Maionese, ketchup o latte di soia

Quando Élianor fa il suo ingresso nella classe di Noah, suscita istintivamente ostilità e chiusura, fa anche un odore diverso da quello dei compagni. Ma Noah, incuriosito, decide di avvicinarla: scopre una ragazzina intelligente, determinata, con un papà un po’ strano che, dopo la morte della moglie, si è dato alla meditazione. Scopre una ragazzina decisa a tenere testa al bullo della scuola e, insieme, consapevole delle difficoltà di relazione che il suo essere percepita come diversa determina. Ma scopre anche che si può imparare a fare i conti con l’assenza di una persona cara e che la differenza non impedisce l’amicizia.

La disortografia raccontata da una disortografica

“Io sono una disortografica, ma non mi è stato diagnosticato ai tempi della scuola dell’obbligo […] sono un’osservatrice privilegiata perché il problema posso analizzarlo partendo da quello che gli studiosi non conoscono per arrivare a quello che loro conoscono. Posso studiare il disturbo partendo dal disturbo stesso!”. L’autobiografia dell’autrice si intreccia con una riflessione sui disturbi specifici di apprendimento e con semplici suggerimenti per gli insegnanti e gli educatori.

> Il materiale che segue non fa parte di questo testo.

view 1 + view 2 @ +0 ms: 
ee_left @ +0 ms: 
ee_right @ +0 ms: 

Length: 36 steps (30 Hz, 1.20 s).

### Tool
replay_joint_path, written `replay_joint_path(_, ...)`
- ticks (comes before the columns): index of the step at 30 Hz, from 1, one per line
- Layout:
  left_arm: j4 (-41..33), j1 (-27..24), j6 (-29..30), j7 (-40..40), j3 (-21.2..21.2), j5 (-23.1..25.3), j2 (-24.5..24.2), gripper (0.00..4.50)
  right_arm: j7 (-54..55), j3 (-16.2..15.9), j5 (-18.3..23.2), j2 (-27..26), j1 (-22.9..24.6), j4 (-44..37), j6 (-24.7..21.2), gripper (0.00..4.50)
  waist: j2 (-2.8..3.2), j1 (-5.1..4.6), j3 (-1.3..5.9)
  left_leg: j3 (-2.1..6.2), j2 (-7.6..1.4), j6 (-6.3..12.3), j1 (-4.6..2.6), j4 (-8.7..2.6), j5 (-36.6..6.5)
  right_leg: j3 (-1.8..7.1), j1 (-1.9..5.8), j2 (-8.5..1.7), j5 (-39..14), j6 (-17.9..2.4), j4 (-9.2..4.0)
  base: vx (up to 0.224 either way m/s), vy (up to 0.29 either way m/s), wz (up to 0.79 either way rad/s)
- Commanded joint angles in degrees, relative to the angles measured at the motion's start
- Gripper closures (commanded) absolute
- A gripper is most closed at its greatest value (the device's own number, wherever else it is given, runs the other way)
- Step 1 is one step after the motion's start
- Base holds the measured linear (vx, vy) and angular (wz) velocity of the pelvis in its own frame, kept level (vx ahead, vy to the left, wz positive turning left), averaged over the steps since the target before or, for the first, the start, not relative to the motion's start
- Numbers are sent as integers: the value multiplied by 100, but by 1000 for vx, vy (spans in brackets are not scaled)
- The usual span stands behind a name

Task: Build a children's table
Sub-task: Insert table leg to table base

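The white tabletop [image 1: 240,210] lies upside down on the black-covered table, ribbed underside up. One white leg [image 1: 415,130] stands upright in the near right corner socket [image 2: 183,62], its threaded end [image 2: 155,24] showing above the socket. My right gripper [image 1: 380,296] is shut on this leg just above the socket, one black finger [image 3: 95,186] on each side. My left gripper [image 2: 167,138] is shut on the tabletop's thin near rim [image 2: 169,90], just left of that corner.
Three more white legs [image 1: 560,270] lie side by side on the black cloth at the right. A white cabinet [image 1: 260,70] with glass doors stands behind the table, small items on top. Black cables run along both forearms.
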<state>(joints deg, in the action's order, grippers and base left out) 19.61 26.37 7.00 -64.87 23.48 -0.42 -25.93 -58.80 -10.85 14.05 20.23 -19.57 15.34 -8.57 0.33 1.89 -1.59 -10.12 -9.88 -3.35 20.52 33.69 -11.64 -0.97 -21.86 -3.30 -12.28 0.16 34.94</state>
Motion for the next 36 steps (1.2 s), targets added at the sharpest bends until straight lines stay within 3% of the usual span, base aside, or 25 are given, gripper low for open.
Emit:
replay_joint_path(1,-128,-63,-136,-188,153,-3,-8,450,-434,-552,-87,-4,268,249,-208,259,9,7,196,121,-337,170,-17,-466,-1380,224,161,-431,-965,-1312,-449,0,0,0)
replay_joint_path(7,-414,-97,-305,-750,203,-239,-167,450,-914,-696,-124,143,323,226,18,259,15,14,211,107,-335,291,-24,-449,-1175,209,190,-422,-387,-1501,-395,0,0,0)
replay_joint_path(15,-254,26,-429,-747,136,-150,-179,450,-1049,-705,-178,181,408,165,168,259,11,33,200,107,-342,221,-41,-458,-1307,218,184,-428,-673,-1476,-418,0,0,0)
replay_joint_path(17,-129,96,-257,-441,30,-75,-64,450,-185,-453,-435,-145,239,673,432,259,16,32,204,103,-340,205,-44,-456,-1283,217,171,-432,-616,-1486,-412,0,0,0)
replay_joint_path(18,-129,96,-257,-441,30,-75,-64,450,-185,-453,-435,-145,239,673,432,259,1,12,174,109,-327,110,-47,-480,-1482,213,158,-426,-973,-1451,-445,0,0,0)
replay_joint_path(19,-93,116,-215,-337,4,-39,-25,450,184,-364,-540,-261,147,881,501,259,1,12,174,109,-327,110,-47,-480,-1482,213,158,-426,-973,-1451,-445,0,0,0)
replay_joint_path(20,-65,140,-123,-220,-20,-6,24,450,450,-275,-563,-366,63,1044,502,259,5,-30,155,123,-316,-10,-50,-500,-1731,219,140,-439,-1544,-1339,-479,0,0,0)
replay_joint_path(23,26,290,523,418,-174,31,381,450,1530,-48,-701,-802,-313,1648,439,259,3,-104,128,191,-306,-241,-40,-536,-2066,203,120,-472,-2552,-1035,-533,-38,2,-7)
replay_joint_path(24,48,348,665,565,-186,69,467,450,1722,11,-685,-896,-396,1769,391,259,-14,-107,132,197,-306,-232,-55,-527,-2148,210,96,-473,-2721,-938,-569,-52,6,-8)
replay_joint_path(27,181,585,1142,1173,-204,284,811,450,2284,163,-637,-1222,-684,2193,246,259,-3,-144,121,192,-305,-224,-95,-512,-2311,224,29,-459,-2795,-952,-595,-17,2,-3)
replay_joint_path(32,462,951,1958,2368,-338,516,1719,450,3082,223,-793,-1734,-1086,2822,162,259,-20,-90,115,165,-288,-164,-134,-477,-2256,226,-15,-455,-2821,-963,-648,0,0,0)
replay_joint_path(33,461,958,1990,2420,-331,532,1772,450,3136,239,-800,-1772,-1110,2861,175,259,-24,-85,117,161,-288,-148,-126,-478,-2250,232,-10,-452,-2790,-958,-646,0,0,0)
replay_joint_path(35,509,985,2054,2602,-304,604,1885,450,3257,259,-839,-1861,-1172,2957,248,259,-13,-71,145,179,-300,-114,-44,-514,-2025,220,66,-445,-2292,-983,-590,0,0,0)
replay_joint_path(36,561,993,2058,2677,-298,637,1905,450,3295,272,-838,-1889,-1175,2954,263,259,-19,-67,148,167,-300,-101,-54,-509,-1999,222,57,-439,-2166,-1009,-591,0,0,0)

Zia, lo sai che sei un po’ strana?!

“I medici dissero qualcosa su di me tredici mesi dopo la mia nascita […] non vi illudete, vostra figlia non camminerà mai e non potrà mai condurre una vita normale, sarà un vegetale”. Una forte determinazione e l’appoggio della famiglia, capovolgeranno queste previsioni che tanti si sono sentiti annunciare, senza possibilità d’appello. La storia dell’autrice, narrata in prima persona, è la dimostrazione, se ce ne fosse bisogno, che la disabilità non impedisce di crescere, di avere una vita dignitosa e, anche, di realizzare i propri sogni.

Questa è la vera verità

“Ero perso in pensieri scuri come le nuvole che nascondevano la montagna. Pensieri degli anni passati, i sette anni da quella telefonata in estate che aveva fatto piangere la mamma. Pensieri di studi medici, di letti d’ospedale, di infermiere dalla voce gentile e dagli occhi tristi, di disegni allegri dei compagni di classe […] Pensai a mio nonno […] mi aveva regalato quell’orologio da tasca d’argento e io me lo portavo dappertutto. Lo avevo adorato, finchè le cose non erano peggiorate e il suo ticchettio aveva finito per assomigliare al suono di passi oscuri che venivano  a prendermi. Avevo adorato quell’orologio finchè non avevo cominciato a odiare il tempo. E a odiare il modo in cui fuggiva via”. Mark ha dodici anni e da sette convive con un cancro che ormai pare difficile sconfiggere. E così, in compagnia del suo cagnolino, si lascia tutto alle spalle e parte per un ultimo viaggio. Lungo la strada incontrerà persone diverse, non sempre amichevoli ma il cammino vero lo percorrerà dentro di sè finchè la rabbia, la frustrazione e il dolore che prova si scioglieranno lentamente perché “sulla montagna non mi sentivo più solo. Per niente. Li sentivo tutti intorno a me. Avevo pensato di potercela fare da solo. E invece non potevo. E non volevo. Essere soli è impossibile. E’ questa la verità”.